BRIEF DESCRIPTION OF THE DRAWINGS

[0009]FIG. 1 is a block diagram of one computing environment in which the present invention may be practiced.

[0010]FIG. 2 is a block diagram of an alternative computing environment in which the present invention may be practiced.

[0011]FIG. 3 is a block diagram illustrating a system, which can be implemented in computing environments such as those shown in FIGS. 1 and 2, for retrieving example sentences and for ranking the example sentences based upon editing distance in accordance with embodiments of the present invention.

[0012]FIG. 4 is a block diagram illustrating a method of retrieving example sentences and of ranking the example sentences based upon editing distance in accordance with embodiments of the present invention.

[0013]FIG. 5 is a block diagram illustrating a method of retrieving example sentences and of ranking the example sentences based upon editing distance in accordance with further embodiments of the present invention.

DETAILED DESCRIPTION OF ILLUSTRATIVE EMBODIMENTS

[0014]FIG. 1 illustrates an example of a suitable computing system environment 100 on which the invention may be implemented. The computing system environment 100 is only one example of a suitable computing environment and is not intended to suggest any limitation as to the scope of use or functionality of the invention. Neither should the computing environment 100 be interpreted as having any dependency or requirement relating to any one or combination of components illustrated in the exemplary operating environment 100.

[0015] The invention is operational with numerous other general purpose or special purpose computing system environments or configurations. Examples of well-known computing systems, environments, and/or configurations that may be suitable for use with the invention include, but are not limited to, personal computers, server computers, hand-held or laptop devices, multiprocessor systems, microprocessor-based systems, set top boxes, programmable consumer electronics, network PCs, minicomputers, mainframe computers, telephony systems, distributed computing environments that include any of the above systems or devices, and the like.

[0016] The invention may be described in the general context of computer-executable instructions, such as program modules, being executed by a computer. Generally, program modules include routines, programs, objects, components, data structures, etc. that perform particular tasks or implement particular abstract data types. The invention may also be practiced in distributed computing environments where tasks are performed by remote processing devices that are linked through a communications network. In a distributed computing environment, program modules may be located in both local and remote computer storage media including memory storage devices.

[0017] With reference to FIG. 1, an exemplary system for implementing the invention includes a general-purpose computing device in the form of a computer 110. Components of computer 110 may include, but are not limited to, a processing unit 120, a system memory 130, and a system bus 121 that couples various system components including the system memory to the processing unit 120. The system bus 121 may be any of several types of bus structures including a memory bus or memory controller, a peripheral bus, and a local bus using any of a variety of bus architectures. By way of example, and not limitation, such architectures include Industry Standard Architecture (ISA) bus, Micro Channel Architecture (MCA) bus, Enhanced ISA (EISA) bus, Video Electronics Standards Association (VESA) local bus, and Peripheral Component Interconnect (PCI) bus also known as Mezzanine bus.

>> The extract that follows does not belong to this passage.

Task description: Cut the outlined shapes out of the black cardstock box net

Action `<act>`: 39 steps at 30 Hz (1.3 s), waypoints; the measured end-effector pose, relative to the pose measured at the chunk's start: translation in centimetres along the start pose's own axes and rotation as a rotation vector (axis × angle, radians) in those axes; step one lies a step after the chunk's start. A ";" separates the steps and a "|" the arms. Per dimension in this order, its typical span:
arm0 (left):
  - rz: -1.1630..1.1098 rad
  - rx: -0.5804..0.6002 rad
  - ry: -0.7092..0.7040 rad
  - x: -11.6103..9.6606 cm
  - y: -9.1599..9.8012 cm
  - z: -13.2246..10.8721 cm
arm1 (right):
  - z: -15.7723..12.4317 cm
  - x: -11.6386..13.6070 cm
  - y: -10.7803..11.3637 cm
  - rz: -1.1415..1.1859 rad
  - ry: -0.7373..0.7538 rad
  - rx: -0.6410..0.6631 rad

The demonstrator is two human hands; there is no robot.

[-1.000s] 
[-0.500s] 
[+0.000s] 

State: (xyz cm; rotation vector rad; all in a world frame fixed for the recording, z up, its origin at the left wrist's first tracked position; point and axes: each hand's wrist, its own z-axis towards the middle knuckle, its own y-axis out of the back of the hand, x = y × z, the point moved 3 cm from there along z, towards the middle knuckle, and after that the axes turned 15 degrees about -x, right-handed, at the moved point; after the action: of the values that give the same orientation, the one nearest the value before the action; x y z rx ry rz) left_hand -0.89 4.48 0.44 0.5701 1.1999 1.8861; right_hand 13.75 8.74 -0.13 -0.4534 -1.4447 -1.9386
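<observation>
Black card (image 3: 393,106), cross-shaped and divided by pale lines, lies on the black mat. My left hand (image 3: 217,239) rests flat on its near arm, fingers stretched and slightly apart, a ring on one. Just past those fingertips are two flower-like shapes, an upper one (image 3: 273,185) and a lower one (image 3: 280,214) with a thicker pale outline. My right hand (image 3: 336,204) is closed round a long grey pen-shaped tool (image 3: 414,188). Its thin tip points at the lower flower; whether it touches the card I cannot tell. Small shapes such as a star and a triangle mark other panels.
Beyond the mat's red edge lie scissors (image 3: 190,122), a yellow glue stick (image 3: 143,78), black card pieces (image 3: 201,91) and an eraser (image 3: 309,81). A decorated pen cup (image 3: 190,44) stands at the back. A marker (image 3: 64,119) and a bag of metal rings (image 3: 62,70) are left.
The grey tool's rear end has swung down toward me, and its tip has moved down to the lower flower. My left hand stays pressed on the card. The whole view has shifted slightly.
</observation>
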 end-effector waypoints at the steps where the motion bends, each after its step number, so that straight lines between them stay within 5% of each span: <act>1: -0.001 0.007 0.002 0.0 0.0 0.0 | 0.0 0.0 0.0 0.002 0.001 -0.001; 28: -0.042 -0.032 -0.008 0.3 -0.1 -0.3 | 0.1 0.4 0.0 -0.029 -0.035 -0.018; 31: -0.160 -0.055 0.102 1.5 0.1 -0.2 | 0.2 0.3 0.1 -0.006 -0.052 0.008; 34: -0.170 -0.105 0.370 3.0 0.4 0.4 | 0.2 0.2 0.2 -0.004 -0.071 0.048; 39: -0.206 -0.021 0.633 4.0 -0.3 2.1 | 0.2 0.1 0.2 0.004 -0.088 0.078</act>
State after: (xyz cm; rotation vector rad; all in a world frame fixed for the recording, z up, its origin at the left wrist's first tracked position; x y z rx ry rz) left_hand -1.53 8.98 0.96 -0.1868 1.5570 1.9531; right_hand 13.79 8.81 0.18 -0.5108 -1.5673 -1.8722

[0018] Computer 110 typically includes a variety of computer readable media. Computer readable media can be any available media that can be accessed by computer 110 and includes both volatile and nonvolatile media, removable and non-removable media. By way of example, and not limitation, computer readable media may comprise computer storage media and communication media. Computer storage media includes both volatile and nonvolatile, removable and non-removable media implemented in any method or technology for storage of information such as computer readable instructions, data structures, program modules or other data. Computer storage media includes, but is not limited to, RAM, ROM, EEPROM, flash memory or other memory technology, CD-ROM, digital versatile disks (DVD) or other optical disk storage, magnetic cassettes, magnetic tape, magnetic disk storage or other magnetic storage devices, or any other medium which can be used to store the desired information and which can be accessed by computer 110. Communication media typically embodies computer readable instructions, data structures, program modules or other data in a modulated data signal such as a carrier wave or other transport mechanism and includes any information delivery media. The term “modulated data signal” means a signal that has one or more of its characteristics set or changed in such a manner as to encode information in the signal. By way of example, and not limitation, communication media includes wired media such as a wired network or direct-wired connection, and wireless media such as acoustic, RF, infrared and other wireless media. Combinations of any of the above should also be included within the scope of computer readable media.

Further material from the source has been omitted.